**TASK DETAILS:**
Lift every line from the entries that includes the word "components".

*** STORED DATA ***

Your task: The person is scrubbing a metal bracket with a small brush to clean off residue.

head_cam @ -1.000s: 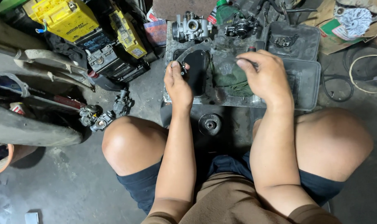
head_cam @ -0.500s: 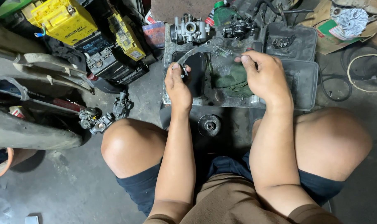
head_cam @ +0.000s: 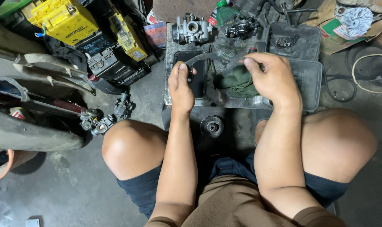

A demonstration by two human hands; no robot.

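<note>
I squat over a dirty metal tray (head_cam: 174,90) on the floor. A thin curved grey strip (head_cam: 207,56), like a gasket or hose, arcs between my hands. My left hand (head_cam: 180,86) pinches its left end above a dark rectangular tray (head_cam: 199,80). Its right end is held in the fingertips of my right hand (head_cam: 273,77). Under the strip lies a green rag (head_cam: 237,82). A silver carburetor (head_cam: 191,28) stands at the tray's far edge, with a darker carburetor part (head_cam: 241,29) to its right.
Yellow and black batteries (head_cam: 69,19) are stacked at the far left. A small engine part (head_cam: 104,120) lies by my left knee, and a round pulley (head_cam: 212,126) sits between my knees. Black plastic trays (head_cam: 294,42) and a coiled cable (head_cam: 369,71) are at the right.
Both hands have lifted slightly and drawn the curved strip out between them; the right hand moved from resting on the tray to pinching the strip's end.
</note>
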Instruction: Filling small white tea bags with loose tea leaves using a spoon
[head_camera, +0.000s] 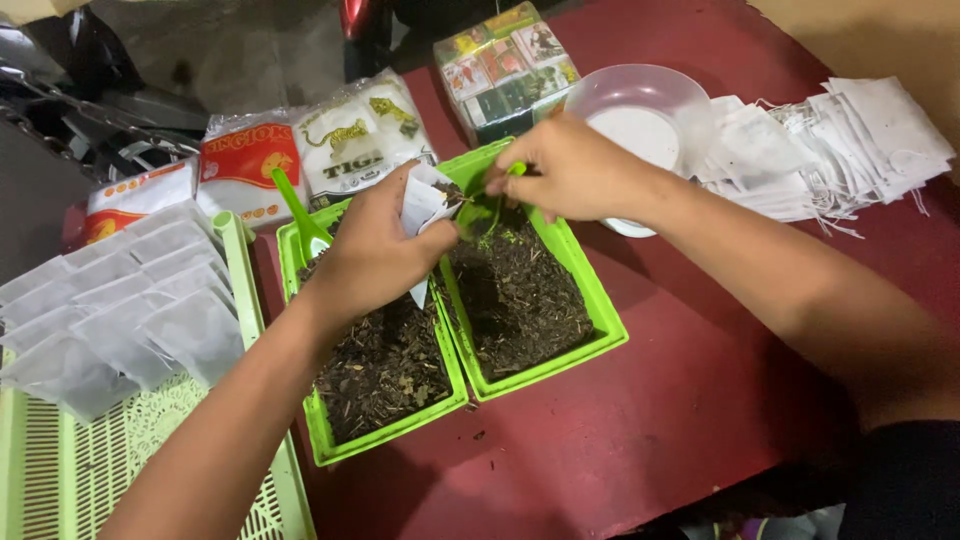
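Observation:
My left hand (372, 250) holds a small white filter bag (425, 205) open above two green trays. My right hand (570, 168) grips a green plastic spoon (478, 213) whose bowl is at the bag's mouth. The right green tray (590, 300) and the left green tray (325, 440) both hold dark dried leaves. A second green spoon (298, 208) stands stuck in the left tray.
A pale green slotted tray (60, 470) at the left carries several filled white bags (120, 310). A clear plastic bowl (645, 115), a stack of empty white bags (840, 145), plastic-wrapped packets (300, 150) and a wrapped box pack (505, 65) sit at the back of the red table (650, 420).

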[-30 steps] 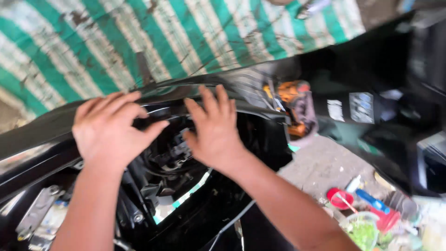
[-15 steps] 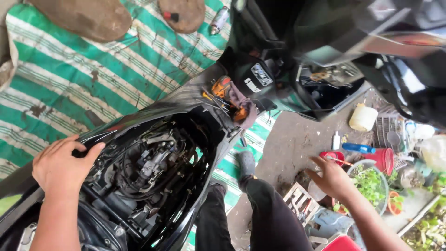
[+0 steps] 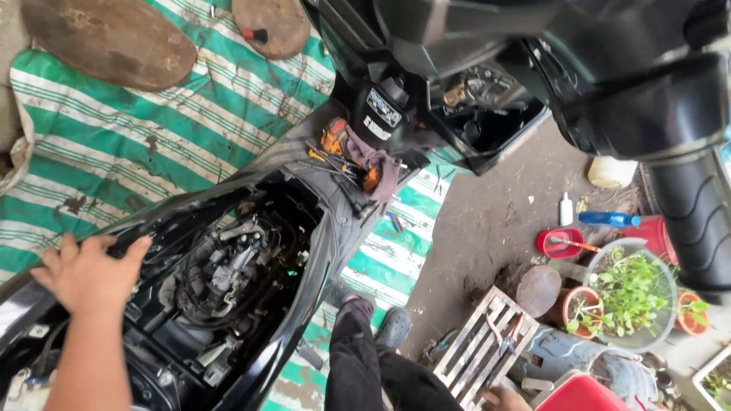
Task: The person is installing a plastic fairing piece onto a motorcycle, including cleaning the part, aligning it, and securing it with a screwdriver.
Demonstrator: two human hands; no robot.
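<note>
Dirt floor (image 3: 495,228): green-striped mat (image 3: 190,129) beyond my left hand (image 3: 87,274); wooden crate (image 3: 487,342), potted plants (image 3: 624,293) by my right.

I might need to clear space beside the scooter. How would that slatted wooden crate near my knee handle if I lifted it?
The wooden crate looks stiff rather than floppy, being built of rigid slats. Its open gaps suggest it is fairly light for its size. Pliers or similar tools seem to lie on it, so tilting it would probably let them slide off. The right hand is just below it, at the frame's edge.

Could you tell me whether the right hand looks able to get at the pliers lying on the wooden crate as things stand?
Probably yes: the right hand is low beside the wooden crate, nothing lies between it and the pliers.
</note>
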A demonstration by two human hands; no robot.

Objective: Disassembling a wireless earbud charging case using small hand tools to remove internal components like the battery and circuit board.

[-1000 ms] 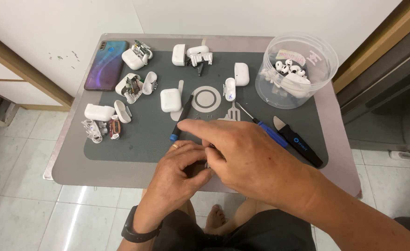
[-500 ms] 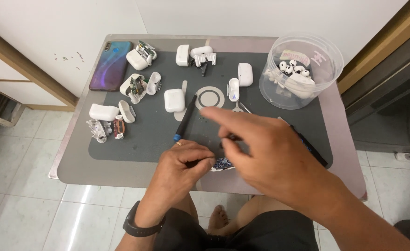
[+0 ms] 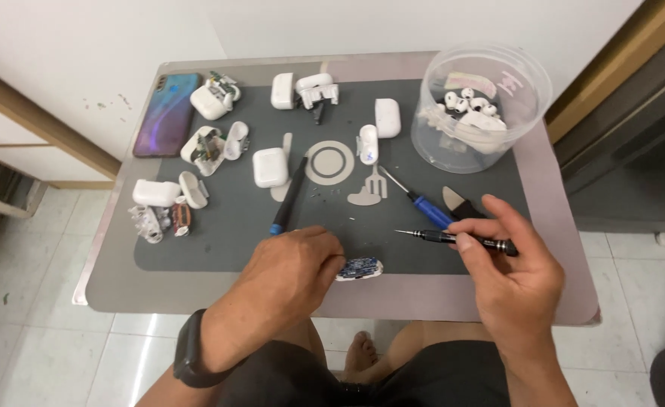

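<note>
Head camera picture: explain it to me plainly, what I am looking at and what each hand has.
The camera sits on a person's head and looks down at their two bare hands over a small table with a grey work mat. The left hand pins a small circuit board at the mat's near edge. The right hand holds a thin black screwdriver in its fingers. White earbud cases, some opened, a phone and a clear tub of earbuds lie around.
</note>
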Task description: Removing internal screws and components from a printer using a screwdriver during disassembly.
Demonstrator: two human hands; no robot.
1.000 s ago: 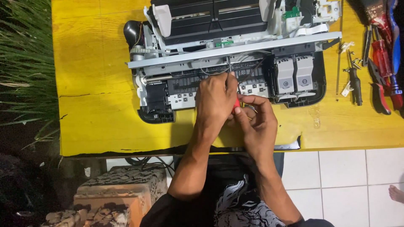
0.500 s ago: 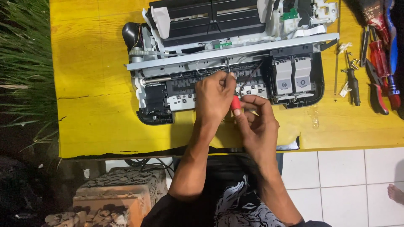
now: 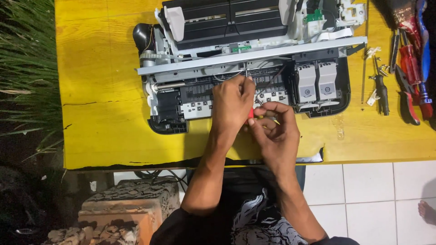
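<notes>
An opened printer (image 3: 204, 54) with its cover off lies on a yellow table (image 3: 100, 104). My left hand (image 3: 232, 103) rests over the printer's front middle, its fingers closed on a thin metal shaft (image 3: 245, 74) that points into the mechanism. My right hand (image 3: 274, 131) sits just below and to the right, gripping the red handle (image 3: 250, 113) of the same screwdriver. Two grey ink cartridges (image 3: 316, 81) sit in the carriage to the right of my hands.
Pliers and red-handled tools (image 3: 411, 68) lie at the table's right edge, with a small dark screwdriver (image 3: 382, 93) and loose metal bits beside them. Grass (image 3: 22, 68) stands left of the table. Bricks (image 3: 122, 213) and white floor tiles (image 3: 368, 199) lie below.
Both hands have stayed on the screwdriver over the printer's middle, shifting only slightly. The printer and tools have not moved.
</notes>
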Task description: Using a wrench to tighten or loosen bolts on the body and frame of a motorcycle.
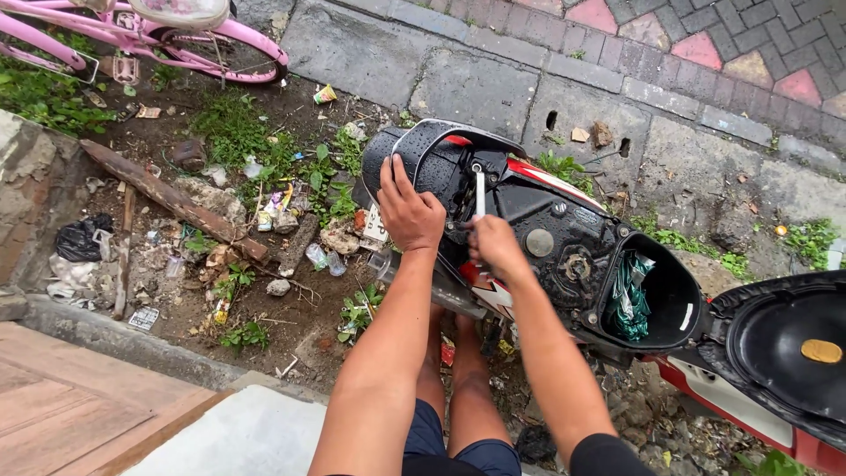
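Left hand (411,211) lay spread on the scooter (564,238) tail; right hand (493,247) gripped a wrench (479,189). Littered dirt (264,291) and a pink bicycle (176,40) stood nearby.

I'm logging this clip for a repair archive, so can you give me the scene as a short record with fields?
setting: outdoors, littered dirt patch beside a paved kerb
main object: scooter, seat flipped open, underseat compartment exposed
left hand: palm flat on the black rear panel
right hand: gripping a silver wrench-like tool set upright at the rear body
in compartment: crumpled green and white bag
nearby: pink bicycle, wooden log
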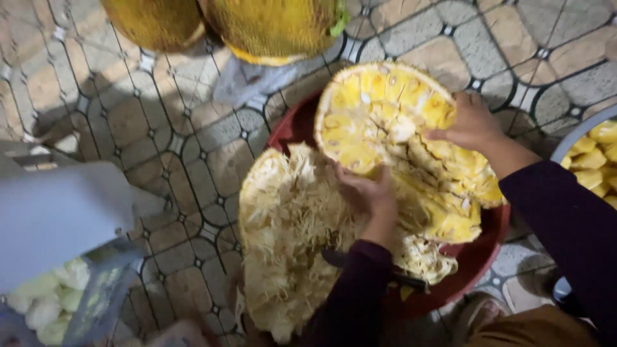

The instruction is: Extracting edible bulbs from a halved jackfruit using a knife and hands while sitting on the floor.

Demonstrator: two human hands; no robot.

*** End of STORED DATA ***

**RESULT FOR THIS TASK:**
Objective: Disassembling a wireless earbud charging case using small hand tools to remove internal components like the battery and circuit board.
Task description: Removing internal screws and components from a printer using a screwdriver during disassembly.

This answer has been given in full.